» Exercise directions: All that is needed is the number of lines in the records that contain the word "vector", stated without anything else.

Source records:
^^^^

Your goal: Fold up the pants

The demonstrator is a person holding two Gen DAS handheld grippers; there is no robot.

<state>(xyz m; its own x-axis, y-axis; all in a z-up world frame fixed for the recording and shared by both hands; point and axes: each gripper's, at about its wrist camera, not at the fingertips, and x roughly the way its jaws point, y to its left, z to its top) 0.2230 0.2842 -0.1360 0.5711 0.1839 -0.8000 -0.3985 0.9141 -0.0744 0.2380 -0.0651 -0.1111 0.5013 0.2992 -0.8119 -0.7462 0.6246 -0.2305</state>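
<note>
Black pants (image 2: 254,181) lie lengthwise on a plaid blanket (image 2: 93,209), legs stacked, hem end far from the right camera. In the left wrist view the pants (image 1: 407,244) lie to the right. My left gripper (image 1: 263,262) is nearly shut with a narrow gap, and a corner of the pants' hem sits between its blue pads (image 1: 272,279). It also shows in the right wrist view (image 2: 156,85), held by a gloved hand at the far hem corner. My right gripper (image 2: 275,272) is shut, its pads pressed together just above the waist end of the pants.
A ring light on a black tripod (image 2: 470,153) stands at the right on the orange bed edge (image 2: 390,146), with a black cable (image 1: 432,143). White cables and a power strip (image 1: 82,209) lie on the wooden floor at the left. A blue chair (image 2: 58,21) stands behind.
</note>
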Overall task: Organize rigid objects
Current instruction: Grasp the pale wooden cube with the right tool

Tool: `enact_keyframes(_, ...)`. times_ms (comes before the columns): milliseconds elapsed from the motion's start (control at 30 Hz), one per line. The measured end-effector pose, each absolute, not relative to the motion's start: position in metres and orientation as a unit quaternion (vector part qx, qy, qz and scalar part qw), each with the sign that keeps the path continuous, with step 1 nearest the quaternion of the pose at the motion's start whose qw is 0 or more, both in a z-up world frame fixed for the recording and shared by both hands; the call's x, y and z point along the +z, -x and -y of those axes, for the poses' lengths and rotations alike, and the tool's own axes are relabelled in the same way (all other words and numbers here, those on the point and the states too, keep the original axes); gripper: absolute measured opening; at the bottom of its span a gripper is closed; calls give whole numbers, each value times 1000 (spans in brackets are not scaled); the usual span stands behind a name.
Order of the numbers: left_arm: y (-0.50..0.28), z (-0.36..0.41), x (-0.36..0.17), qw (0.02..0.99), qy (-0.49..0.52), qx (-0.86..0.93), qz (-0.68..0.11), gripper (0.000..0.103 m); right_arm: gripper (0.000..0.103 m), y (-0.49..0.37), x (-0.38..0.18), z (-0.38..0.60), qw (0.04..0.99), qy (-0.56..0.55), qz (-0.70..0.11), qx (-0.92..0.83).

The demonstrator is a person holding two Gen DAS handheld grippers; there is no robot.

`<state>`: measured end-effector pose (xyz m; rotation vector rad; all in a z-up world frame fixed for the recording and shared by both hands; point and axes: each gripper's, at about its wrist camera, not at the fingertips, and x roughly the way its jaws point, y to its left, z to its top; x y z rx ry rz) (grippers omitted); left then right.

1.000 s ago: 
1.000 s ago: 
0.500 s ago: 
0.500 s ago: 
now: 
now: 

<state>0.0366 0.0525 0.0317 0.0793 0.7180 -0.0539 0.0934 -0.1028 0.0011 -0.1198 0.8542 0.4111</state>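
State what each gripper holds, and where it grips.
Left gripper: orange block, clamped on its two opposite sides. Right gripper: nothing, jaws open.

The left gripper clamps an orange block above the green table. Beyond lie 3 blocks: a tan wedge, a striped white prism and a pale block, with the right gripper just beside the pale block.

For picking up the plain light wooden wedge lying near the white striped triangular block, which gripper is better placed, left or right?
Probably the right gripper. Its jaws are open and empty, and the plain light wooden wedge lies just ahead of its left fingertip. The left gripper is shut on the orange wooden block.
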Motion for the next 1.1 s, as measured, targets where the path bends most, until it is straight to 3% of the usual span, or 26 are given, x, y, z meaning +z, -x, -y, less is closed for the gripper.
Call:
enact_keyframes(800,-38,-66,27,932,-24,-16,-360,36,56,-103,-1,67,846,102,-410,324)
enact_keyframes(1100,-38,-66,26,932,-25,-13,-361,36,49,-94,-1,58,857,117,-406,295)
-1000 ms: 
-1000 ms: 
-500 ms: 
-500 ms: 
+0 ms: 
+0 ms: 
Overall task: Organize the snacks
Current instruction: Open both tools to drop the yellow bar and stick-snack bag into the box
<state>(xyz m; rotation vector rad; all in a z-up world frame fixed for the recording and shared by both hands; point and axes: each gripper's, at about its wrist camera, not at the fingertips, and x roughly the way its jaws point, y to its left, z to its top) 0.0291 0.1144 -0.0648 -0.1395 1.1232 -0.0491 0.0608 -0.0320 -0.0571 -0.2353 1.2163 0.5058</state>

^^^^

» Answer section: 3